A vida tem destas coisas e a música, como parte da vida, também não respeita muito o relógio dos comuns mortais. Depois de cantar ao lado de Nat King Cole e de Edith Piaf e, a nível local, com o Cuarteto d'Aida e a Orquestra Aragón, Omara Portuondo planeava aligeirar o ritmo de trabalho em meados dos anos 90. Mas em 1995, Ry Cooder andava por Cuba e ouviu a sua voz feminina mais bonita e que era, à época e para muitos, o segredo mais bem guardado pelo regime de Fidel Castro.
De facto, só depois de participar no filme "Buena Vista Social Club", de Wim Wenders, com Cooder no papel de repórter apaixonado, é que o mundo se rendeu aos encantos de Omara. O trabalho permitiu também resgatar de um injusto esquecimento as carreiras de Ibrahim Ferrer, do guitarrista Compay Segundo, do pianista Rubén González (e em boa hora o fez porque estes três já morreram) e do guitarrista Eliades Ochoa (que, ainda no Verão de 2008, passou pelo Grande Auditório do CCB).
Já com 60 anos de carreira, Omara lança agora um disco que soa a despedida ou, pelo menos, a um agradecimento profundo e sentido - ou não fosse ele intitulado simplesmente "Gracias". É uma dor de alma rever as imagens do filme de Wenders quando ela se passeava, fresquíssima, pelas ruas da sua Havana natal e compará-las à capa deste disco. Aqui, ela surge com um ar mais sereno, ainda muito segura de si, sentada num banco de jardim, de onde caem malmequeres murchos.

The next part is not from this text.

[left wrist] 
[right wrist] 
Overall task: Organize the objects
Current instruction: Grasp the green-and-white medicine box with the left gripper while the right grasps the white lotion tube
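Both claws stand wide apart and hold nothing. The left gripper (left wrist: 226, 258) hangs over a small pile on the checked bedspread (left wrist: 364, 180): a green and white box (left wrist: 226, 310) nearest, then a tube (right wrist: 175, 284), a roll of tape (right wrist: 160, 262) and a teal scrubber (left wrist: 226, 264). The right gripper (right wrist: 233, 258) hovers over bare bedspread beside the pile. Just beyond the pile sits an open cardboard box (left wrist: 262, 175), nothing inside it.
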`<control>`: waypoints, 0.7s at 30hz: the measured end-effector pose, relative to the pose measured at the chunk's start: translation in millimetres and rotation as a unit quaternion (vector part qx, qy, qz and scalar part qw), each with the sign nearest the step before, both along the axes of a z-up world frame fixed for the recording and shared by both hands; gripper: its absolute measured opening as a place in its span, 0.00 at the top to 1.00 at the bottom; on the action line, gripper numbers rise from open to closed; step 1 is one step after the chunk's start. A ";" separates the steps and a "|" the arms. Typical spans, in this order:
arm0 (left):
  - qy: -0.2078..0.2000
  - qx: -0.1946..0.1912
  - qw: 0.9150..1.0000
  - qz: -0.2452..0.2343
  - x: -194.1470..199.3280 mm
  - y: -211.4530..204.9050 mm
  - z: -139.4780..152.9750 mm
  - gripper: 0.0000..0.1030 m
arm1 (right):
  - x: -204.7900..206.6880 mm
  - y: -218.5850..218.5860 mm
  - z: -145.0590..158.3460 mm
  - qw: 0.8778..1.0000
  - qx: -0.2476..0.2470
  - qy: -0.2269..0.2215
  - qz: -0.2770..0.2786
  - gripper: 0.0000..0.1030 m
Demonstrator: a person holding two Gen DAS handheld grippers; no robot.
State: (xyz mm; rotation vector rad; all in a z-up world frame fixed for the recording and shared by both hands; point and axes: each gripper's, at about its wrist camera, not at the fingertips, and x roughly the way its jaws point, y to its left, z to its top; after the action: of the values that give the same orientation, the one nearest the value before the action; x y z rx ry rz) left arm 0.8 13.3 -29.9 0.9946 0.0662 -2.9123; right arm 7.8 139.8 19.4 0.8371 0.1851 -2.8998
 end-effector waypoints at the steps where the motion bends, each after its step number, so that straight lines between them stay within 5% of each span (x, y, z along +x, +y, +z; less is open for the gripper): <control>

Tudo no álbum cheira a retiro, a uma reforma que se adivinha e que, felizmente para o mundo, já leva uma boa década de atraso.
Em apenas duas canções, Omara mostra ao que vem: ela narra as suas próprias vivências e dores em 'Yo Vi' e chega a assustar quando profere as palavras 'Adiós Felicidad'. A voz de Chico Buarque salpica de uma alegre bossa nova os tons até então cinzentões do disco, mesmo quando canta sobre a "romaria dos mutilados" e a "fantasia dos infelizes" na belíssima 'O Que Será (À Flor da Terra)'. Mas "Gracias" é definitivamente um disco de Outono ou, quando muito, de fim de estação, de reunião à frente da lareira e de contos de ninar, como no comovente 'Cuento Para un Niño', composição crua e económica, feita somente de cordas e voz.
Segue-se a luminosa colaboração em 'Ámame Como Soy', em que Omara partilha o microfone com Pablo Milanés, histórico fundador do movimento reformista da canção popular cubana, que em finais dos anos 60 ficou conhecido como "nueva trova". Mais à frente, há o tema-título repartido com o uruguaio Jorge Drexler e que tem tudo para se transformar numa canção emblemática de Omara. É também aqui que ficam desfeitas as dúvidas sobre a vontade da senhora em cantar um tributo às gentes que a inspiraram. Ainda há dois anos, ela garantia estar a ser perseguida pelos fantasmas de Ferrer, Segundo e Gonzáléz, enquanto se mostrava grata pelos palcos e momentos partilhados.
Ao cair do pano, 'Nuestro Gran Amor' assoma aos ouvidos como a peça mais delicadamente jazz do álbum, muito por causa do baixo cubano de Cachaíto López e das teclas igualmente cubanas de Chucho Valdés. Depois, ainda roda 'Lo Que Me Queda Por Vivir', onde se percebe uma ligeira herança do Médio Oriente, e finalmente 'Drume Negrita', que põe a nu a quente elasticidade das peles afro-cubanas, com a ajuda do camaronês Richard Bona. Ora, se este não é o derradeiro disco de Omara, é provavelmente aquele que ela quererá deixar em testamento. E tudo isto é triste, tudo isto existe mas não é fado.